# Failed shower system



## MarkJames (Nov 25, 2012)

tjbnwi said:


> The systems are very easy to install properly in my opinion.
> 
> Tom


You're another detail-oriented guy. :thumbsup:


----------



## Inner10 (Mar 12, 2009)

tjbnwi said:


> The picture I posted is from the same time frame as the one in the video.
> 
> Notice we never saw the drain body with the grate removed?
> 
> Tom


Seems silly to not use one continous piece during the install...

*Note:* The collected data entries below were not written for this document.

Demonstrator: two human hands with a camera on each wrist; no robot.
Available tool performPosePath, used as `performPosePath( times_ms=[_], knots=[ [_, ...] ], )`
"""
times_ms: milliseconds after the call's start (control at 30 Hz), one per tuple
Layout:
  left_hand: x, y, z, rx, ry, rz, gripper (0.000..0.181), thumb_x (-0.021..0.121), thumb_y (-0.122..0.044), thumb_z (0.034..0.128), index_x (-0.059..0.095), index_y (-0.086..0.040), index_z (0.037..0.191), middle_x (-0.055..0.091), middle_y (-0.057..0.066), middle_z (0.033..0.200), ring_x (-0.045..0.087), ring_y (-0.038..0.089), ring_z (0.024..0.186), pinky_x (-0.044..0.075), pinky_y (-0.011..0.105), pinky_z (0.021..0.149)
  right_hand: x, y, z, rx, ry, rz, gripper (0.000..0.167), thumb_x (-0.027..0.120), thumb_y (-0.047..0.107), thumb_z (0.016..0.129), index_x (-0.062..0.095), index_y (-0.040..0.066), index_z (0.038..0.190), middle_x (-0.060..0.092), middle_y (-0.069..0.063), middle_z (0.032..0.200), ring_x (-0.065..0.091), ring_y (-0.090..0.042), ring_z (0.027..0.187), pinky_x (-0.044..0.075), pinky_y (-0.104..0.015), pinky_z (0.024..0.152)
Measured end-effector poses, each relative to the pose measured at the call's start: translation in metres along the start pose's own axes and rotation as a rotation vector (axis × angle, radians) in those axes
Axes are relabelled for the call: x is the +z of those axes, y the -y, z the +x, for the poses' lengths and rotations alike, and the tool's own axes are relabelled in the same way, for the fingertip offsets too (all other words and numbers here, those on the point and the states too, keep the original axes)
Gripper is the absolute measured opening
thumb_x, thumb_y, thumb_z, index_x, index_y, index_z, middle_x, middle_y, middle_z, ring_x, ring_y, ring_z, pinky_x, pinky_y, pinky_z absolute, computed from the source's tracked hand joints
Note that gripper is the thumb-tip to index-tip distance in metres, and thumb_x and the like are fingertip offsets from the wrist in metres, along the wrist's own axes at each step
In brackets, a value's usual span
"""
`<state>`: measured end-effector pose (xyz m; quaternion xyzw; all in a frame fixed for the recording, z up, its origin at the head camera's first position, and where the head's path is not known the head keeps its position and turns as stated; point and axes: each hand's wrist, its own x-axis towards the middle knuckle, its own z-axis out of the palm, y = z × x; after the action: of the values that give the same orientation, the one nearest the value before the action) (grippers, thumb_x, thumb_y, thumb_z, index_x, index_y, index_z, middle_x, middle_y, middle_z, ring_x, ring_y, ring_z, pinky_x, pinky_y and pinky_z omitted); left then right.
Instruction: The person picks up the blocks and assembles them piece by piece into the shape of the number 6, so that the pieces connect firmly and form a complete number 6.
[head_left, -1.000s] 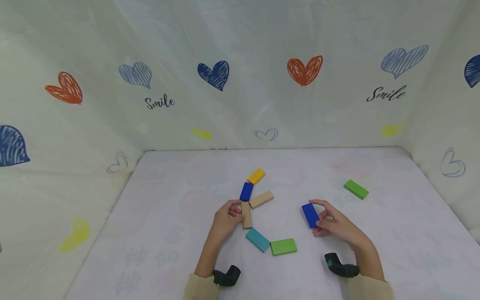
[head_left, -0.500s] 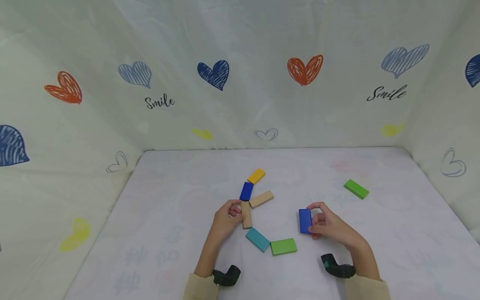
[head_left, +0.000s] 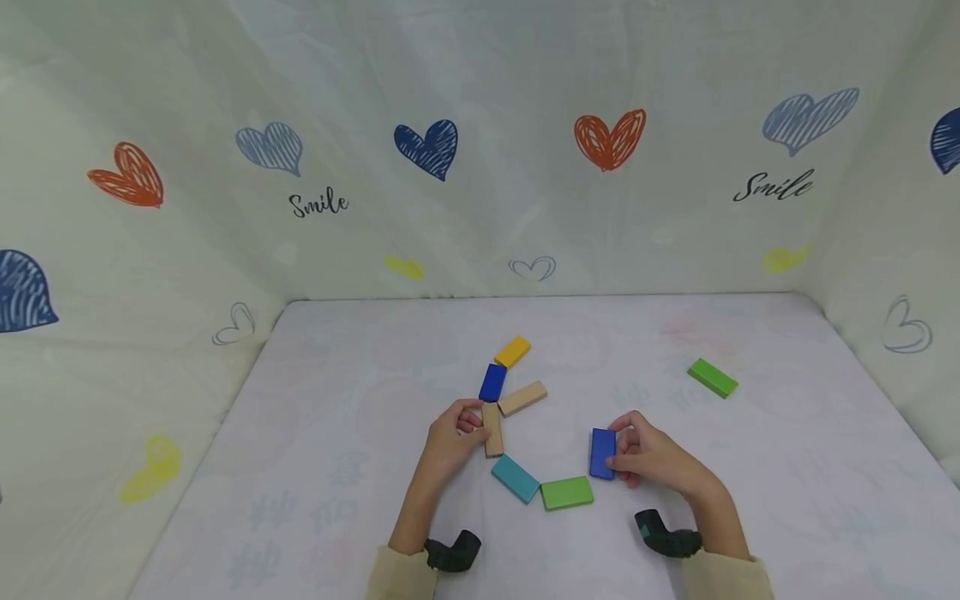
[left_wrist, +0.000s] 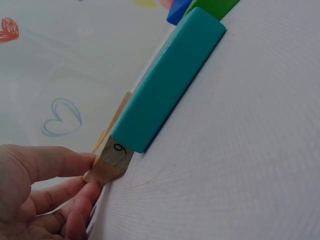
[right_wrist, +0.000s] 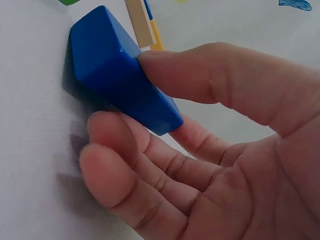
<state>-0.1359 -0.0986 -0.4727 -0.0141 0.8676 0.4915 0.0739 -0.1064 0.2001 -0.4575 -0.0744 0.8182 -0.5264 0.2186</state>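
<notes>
Blue block [head_left: 602, 454] sits between right thumb [right_wrist: 180, 75] and forefinger [right_wrist: 199, 138].

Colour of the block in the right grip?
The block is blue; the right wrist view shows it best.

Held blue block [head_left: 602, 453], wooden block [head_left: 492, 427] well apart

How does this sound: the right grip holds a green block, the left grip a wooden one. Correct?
The colour is wrong: the right grip holds a blue block, as the right wrist view shows. The left grip does hold a wooden block.
</notes>
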Motion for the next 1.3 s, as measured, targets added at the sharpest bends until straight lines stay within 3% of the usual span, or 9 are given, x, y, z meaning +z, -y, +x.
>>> performPosePath(
  times_ms=[367, 1100, 1200, 1300],
  knots=[
    [0.0004, 0.0032, 0.002, 0.0, 0.001, -0.002, 0.039, 0.068, -0.01, 0.0803, 0.058, -0.006, 0.118, 0.059, 0.005, 0.09, 0.051, 0.015, 0.083, 0.042, 0.026, 0.069, 0.0052, 0.0033, 0.002, -0.005, -0.037, -0.103, 0.041, 0.065, 0.011, 0.084, 0.043, -0.004, 0.115, 0.048, -0.003, 0.072, 0.047, -0.012, 0.053, 0.042, -0.024, 0.052],
    [-0.0003, 0.0018, 0.0011, -0.01, 0.003, -0.01, 0.039, 0.067, -0.011, 0.0805, 0.059, -0.008, 0.118, 0.058, 0.004, 0.088, 0.05, 0.015, 0.082, 0.041, 0.027, 0.069, 0.003, 0.0004, 0.0029, -0.042, -0.01, -0.089, 0.042, 0.064, 0.014, 0.085, 0.044, -0.003, 0.119, 0.048, -0.004, 0.073, 0.048, -0.012, 0.054, 0.045, -0.026, 0.051],
    [-0.0001, 0.0015, 0.0013, -0.017, 0.005, -0.015, 0.039, 0.068, -0.011, 0.0804, 0.059, -0.008, 0.118, 0.058, 0.003, 0.088, 0.05, 0.015, 0.082, 0.041, 0.027, 0.069, 0.0022, 0.0001, 0.0019, -0.047, -0.033, -0.099, 0.042, 0.063, 0.015, 0.086, 0.045, -0.002, 0.121, 0.05, -0.004, 0.073, 0.049, -0.012, 0.054, 0.045, -0.026, 0.052],
    [0.0002, 0.0007, 0.0011, -0.013, 0.007, -0.014, 0.04, 0.068, -0.011, 0.0804, 0.058, -0.007, 0.119, 0.058, 0.004, 0.089, 0.05, 0.015, 0.082, 0.041, 0.027, 0.069, 0.0002, -0.0003, 0.0007, -0.029, -0.109, -0.12, 0.041, 0.061, 0.016, 0.088, 0.047, -0.001, 0.122, 0.052, -0.005, 0.077, 0.052, -0.013, 0.059, 0.046, -0.024, 0.056]
  ],
)
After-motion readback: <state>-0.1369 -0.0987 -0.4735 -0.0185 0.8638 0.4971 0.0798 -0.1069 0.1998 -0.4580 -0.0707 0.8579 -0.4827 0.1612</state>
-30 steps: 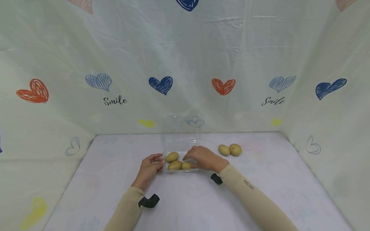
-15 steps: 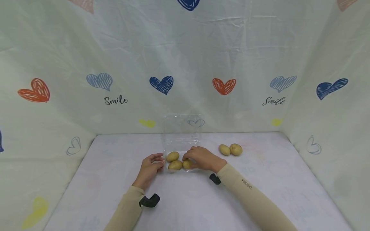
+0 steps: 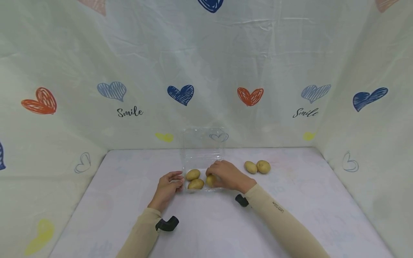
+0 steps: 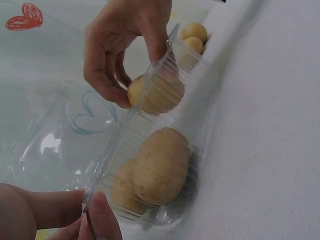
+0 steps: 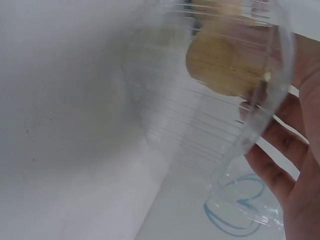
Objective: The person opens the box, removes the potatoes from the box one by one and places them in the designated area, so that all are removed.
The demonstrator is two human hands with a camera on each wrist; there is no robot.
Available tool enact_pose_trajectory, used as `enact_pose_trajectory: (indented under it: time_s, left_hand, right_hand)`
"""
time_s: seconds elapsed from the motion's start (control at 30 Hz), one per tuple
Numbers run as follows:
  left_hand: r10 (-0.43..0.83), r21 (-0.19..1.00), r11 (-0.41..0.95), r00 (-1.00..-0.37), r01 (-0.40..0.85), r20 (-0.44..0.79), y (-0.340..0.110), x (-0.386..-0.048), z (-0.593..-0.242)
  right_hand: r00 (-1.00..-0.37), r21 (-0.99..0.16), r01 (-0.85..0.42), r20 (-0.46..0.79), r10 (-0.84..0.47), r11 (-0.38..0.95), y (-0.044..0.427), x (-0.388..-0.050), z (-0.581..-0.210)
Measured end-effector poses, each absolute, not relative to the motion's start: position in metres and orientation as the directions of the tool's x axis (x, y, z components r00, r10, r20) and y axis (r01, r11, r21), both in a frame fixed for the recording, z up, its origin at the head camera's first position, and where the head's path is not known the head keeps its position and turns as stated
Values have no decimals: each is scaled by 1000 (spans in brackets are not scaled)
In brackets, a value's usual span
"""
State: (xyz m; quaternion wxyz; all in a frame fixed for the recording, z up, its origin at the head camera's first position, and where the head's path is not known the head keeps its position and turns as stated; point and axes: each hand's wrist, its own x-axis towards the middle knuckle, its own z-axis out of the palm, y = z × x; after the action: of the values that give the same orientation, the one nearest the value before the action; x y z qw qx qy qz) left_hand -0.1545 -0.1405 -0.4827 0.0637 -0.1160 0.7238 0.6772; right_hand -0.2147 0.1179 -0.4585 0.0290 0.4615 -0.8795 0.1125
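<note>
**Right Hand Held a Potato Inside the Box**

Setting this potato [image 3: 210, 181] down well called, by my judgement, for lowering it until it met the floor of the clear box [image 4: 132, 132] before the fingers let go — a drop could have rolled it into the two potatoes [image 3: 193, 175] lying at the left end. The left hand [image 3: 169, 186] had a sensible part in this: its thumb and fingers pinched the left rim, and a light grip seemed enough, since hard squeezing might have bent the thin plastic or tipped the upright lid [image 3: 203, 141].

The held potato sat at the right half of the box, beneath the right hand [image 3: 227, 175] and between its thumb, on the near side, and its fingertips, curled over the far side. The grip was narrow, closed to the potato's width — in the right wrist view, other fingers spread apart beyond the wall. Whether the potato touched the floor, I could not tell. Two loose potatoes [image 3: 264, 167] lay side by side on the table [image 3: 206, 229], right of the box.
</note>
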Motion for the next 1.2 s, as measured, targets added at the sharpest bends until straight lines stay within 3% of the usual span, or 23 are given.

Sent from my SM-G950W using Tapatalk


----------



## 91782 (Sep 6, 2012)

I watched the vid. At the 13 min mark what I is see very clearly is a catastrophic failure in the bond between membrane and grate housing.


----------



## Inner10 (Mar 12, 2009)

tjbnwi said:


> The picture I posted is from the same time frame as the one in the video.
> 
> Notice we never saw the drain body with the grate removed?
> 
> Tom


Tom he added this to his video description:

"After this upload, Noble reached out to me and informed me that this was not their drain in this video. A separate company sold this drain kit to the customer, via the internet, as an "aftermarket" kit. I have edited out portions of the original video, as I do not want to correlate this drain problem to the Noble company. I repeat, THIS IS NOT a failure due to the Noble Company membrane. In fact the membrane seems to have worked quite well over 13 years of residential use. The failure came from the aftermarket company that sealed the membrane to the stainless with an improper sealant. This is an important lesson to anyone who purchases building materials over the internet (like Amazon) that they may not be getting what they are expecting. Please purchase building materials and tools from reputable suppliers, preferably a NTCA recognized source. 
I will be making a follow up video showing the rebuild.﻿"


----------



## MarkJames (Nov 25, 2012)

SmallTownGuy said:


> I watched the vid. At the 13 min mark what I is see very clearly is a catastrophic failure in the bond between membrane and grate housing.


6:00 mark, clear enough.


----------



## tjbnwi (Feb 24, 2009)

MarkJames said:


> You're another detail-oriented guy. :thumbsup:


Head village idiot....

Tom


----------



## tjbnwi (Feb 24, 2009)

Inner10 said:


> Tom he added this to his video description:
> 
> "After this upload, Noble reached out to me and informed me that this was not their drain in this video. A separate company sold this drain kit to the customer, via the internet, as an "aftermarket" kit. I have edited out portions of the original video, as I do not want to correlate this drain problem to the Noble company. I repeat, THIS IS NOT a failure due to the Noble Company membrane. In fact the membrane seems to have worked quite well over 13 years of residential use. The failure came from the aftermarket company that sealed the membrane to the stainless with an improper sealant. This is an important lesson to anyone who purchases building materials over the internet (like Amazon) that they may not be getting what they are expecting. Please purchase building materials and tools from reputable suppliers, preferably a NTCA recognized source.
> I will be making a follow up video showing the rebuild.﻿"


Thanks for posting this.

Appears to be a plastic body to me not stainless, but looks can be deceiving.

Tom


----------



## TNTRenovate (Aug 19, 2010)

MarkJames said:


> I meant the proper "sealant". It just pisses me off so much that I "mis-spoke". And I'm mixing my storied since it infuriates me so....a wedi demo got to me once.
> 
> Also, I don't want to have an argument with you personally. I know you are pretty damned anal about making it right (a compliment). My issue is that when an install requires so many hoops to jump through and get just right, maybe it's not all that great a method after all.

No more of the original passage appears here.